Still, bureaucracy is a challenge.

Rally against separating families outside Federal Building in downtown Los Angeles

Months ago, the county and city partnered to start a fundraiser to help immigrants in court. The L.A. Justice Fund has raised more than $7 million since December.

That money, however, is hardly able to help children separated from their family because recipients of the fund must prove they are residents of L.A. County or that they have family connections in the county.

“It’s an immediate challenge, and we’re looking to see how we can address that with an amendment,” said Efrain Escobedo, vice president of the California Community Foundation, which oversees the fund.

“We welcome resolutions and taking a public stance,” added Toczylowski. “But what’s more important is for elected officials to put money where their mouth is and create a fund that’s usable to help these populations.”

Immigrant Defenders recently began its own donation drive on Facebook to represent more children and provide bail for parents in detention around the country.

Los Angeles, an epicenter for immigrants, has been receiving unaccompanied kids for years, well before Trump’s policy shift.

Since 2014, when thousands of kids began crossing the border alone because of violence in their home countries, Los Angeles County has remained one of the top regions to receive unaccompanied kids.

In fiscal year 2017, sponsors countywide received nearly 3,000 children, more than any other county in the country.

In many communities, families are ready to sponsor separated children, said Guillermo Torres, director of organizing with Clergy & Laity United for Economic Justice.

The group, which includes 1,000 clergy and lay leaders, said its congregations are eager to house children and their parents.

“What we want to know is where are these kids?” Torres said. “That way we can tap our network of communities who are more than willing to help these families.”

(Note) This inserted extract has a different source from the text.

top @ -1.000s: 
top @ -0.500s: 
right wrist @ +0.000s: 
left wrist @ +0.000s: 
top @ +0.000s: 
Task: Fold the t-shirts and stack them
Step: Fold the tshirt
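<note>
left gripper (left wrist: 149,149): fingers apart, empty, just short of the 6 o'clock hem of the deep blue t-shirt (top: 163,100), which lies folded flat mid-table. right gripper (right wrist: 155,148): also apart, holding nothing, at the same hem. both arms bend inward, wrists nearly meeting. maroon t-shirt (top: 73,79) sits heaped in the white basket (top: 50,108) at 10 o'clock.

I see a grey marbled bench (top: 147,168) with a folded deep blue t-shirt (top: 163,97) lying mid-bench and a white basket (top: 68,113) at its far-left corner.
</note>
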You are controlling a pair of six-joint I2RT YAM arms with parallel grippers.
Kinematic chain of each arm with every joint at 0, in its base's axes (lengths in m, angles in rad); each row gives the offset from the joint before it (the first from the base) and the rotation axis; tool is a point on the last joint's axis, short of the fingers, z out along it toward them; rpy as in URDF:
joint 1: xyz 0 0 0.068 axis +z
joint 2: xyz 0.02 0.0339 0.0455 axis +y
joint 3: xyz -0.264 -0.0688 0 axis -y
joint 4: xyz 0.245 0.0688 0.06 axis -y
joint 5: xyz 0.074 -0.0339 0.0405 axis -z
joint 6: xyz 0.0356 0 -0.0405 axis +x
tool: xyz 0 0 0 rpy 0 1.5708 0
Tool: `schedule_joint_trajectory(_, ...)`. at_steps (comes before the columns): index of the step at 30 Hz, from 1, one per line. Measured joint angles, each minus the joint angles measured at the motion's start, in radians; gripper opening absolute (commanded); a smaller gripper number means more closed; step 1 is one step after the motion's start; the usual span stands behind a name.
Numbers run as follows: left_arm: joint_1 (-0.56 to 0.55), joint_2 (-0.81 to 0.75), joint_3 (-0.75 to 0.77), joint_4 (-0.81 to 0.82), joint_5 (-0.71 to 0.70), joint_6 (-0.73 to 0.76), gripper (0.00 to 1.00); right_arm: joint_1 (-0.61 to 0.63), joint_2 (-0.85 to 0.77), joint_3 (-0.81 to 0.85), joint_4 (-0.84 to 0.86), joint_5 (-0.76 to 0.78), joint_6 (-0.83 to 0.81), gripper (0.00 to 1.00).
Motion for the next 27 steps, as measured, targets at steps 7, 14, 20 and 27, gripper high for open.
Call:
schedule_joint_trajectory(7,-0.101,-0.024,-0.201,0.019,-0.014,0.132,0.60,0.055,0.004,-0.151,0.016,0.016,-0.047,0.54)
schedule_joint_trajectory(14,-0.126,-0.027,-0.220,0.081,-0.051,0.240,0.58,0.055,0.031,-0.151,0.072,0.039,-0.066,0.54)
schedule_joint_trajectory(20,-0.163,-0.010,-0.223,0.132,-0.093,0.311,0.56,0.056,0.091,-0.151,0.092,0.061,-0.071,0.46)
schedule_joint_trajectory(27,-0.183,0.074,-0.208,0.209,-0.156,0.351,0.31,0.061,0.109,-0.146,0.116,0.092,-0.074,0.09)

Trump on Wednesday signed an executive order to end the practice of separating children from parents illegally crossing into the United States.

His directive seeks to keep families together in detention. That is likely to open a new legal battle, however, over a landmark 21-year-old court settlement known as the Flores agreement, under which the federal government agreed to hold immigrant minors no longer than 20 days. Immigration cases typically take much longer than that.

The order could well be temporary. Administration officials called the order a stopgap measure and refused to say what they would do with the migrant children in three weeks, should they fail to get a court’s exemption or pass legislation through Congress. Nor did the administration have plans to begin reuniting families already separated.